Sunday, June 24, 2012
Old Home Day at UCLA
That's right. Chocolate ice cream. Of course, he threw it all up later. I hate traffic. We need a new label, though. "Shots of Iain with Chocolate."
So we took Iain to UCLA. We needed an outing to the city because we had a dinner date in Silverlake. I was unaware of the ongoing, expanded, apocalyptic construction on the 405. Yes, I know. I'm a fool. But I never, ever used the 405 as a student so how was I to know that's where time goes to die?
Anyway, it took us 2 hours to reach UCLA.* In the heat, the traffic is just maddening. Finally, we hopped off at Wilshire and reached campus. Iain needed placating, so we bought him a chocolate ice cream at the coffee shop in the Student Center.
Then it was time to shop. My current UCLA gear (T-shirts, I mean) is in tatters. With one exception, everything has stains, holes, and fabric thin enough to read the OED.
Iain, meanwhile, has no UCLA gear. Zip. The solution: two shirts for him, three for me and a nice sweatshirt, too. For me. While I weighed the relative merits of block letters versus cursive and color versus grey, Iain and The Dad identified all the Lego merchandise in the bookstore. We went home with new clothes plus some mini-figs and a Lego/Star Wars book.
But then.
We needed to get to Silverlake. I'm never exactly sure where Silverlake is. It was newly hot when we lived in LA and since I'm the original Little Old Lady from Pasadena, I never went there. Turns out it's useful to know where something is in order to drive there. Oops.**
An hour and 15 minutes later, Iain was throwing up all his chocolate ice cream into a lovely little Legoland tote bag. Good job, kid! No mess. At all. And he's ready for college, too. Boot and rally. Ten minutes after being sick he walked into a restaurant (washed his hands, rinsed his mouth) and ordered scrambled eggs, bacon, and pancakes. What a champ.
The drive home seemed so fast, of course.
That was Wednesday.
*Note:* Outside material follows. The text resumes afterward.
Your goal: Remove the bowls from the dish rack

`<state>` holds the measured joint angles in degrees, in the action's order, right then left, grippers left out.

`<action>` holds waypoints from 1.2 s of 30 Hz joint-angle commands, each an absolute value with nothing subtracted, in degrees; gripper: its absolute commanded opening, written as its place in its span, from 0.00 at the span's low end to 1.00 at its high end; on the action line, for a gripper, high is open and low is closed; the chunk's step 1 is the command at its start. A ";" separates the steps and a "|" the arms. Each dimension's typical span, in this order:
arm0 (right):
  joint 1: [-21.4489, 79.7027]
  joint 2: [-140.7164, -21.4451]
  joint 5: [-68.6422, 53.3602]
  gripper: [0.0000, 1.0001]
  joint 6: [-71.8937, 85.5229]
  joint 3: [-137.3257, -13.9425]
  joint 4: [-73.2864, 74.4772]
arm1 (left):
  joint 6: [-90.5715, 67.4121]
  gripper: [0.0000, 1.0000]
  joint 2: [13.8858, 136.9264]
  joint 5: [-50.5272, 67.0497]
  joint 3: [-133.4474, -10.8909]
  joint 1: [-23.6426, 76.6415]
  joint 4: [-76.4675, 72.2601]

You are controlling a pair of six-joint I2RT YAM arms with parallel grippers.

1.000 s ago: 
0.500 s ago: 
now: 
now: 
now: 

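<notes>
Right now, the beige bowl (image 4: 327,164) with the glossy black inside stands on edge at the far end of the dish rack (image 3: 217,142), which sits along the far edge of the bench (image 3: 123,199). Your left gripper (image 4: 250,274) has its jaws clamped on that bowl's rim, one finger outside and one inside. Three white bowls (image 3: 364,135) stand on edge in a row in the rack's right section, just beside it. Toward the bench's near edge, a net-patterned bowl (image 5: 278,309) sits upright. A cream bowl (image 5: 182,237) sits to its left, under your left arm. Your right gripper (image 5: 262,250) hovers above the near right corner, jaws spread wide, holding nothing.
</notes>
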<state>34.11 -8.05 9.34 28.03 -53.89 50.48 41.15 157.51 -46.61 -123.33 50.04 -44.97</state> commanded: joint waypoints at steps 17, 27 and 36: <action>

Since then, we've learned that Iain really isn't a long-trip with traffic and enclosed spaces and bumps kind of kid. He had another episode of motion sickness on the plane today. I almost did, too. Five minutes of wild swooping and bumping will do that.
*For Angelenos: We took the 5 to the 605 to the 105 to the 405 to Wilshire. I think we probably would have been better off on the 5 to the 10, but who can tell? If traffic is really a form of karmic balancing, we'd have been in it either way.
** For Angelenos: We took Sunset to Beverly Glen to Ventura to Woodman to the 105 to the 134 toward the 5. When that was a total parking lot, we jumped off at the cemetery and took the road through the Zoo past the Autry Center to the restaurant. The GPS was telling us to get on the damn 5 until we drove right up to the restaurant.
Saturday, June 23, 2012
Legoland: Paradise on Earth
Iain with R2D2.
- Iain rode a roller-coaster for the first time (he loved it).
- Iain took the boat tour of animals, famous towns and monuments made of Legos.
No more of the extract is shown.